▶ **Work to complete**: Your output is the line containing "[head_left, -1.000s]" plus every line after it in the listing, reproduced exactly.

▶ **Given material**:
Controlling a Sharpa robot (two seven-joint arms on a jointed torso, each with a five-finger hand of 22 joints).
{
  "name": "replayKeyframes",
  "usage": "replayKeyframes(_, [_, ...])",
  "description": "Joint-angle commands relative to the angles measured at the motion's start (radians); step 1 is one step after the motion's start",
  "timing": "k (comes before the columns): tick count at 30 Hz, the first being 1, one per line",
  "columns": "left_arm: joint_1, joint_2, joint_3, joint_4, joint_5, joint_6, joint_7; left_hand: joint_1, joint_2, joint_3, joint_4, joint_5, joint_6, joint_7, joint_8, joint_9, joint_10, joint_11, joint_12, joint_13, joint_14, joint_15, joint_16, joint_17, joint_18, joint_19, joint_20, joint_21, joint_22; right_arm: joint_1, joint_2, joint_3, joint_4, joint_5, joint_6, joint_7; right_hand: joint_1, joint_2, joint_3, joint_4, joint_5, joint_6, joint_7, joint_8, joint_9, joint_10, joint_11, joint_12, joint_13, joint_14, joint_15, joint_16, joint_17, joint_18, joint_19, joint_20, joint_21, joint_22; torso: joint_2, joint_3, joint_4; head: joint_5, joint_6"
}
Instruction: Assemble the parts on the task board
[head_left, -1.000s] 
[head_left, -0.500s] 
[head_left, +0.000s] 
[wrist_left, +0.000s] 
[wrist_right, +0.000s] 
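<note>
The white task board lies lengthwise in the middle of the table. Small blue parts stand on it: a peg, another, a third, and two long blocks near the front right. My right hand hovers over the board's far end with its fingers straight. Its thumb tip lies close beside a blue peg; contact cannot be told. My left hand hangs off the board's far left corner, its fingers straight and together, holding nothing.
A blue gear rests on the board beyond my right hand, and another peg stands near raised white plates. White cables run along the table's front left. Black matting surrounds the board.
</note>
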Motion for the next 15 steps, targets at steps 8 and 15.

▶ **Written response**:
[head_left, -1.000s] 
[head_left, -0.500s] 
[head_left, +0.000s] 
[wrist_left, +0.000s] 
[wrist_right, +0.000s] 
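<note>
The white task board lies lengthwise in the middle of the table. Small blue parts stand on it: a peg, another, a third, and two long blocks near the front right. My right hand hovers over the board's far end with its fingers straight. Its thumb tip lies close beside a blue peg; contact cannot be told. My left hand hangs off the board's far left corner, its fingers straight and together, holding nothing.
A blue gear rests on the board beyond my right hand, and another peg stands near raised white plates. White cables run along the table's front left. Black matting surrounds the board.
</note>
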Motion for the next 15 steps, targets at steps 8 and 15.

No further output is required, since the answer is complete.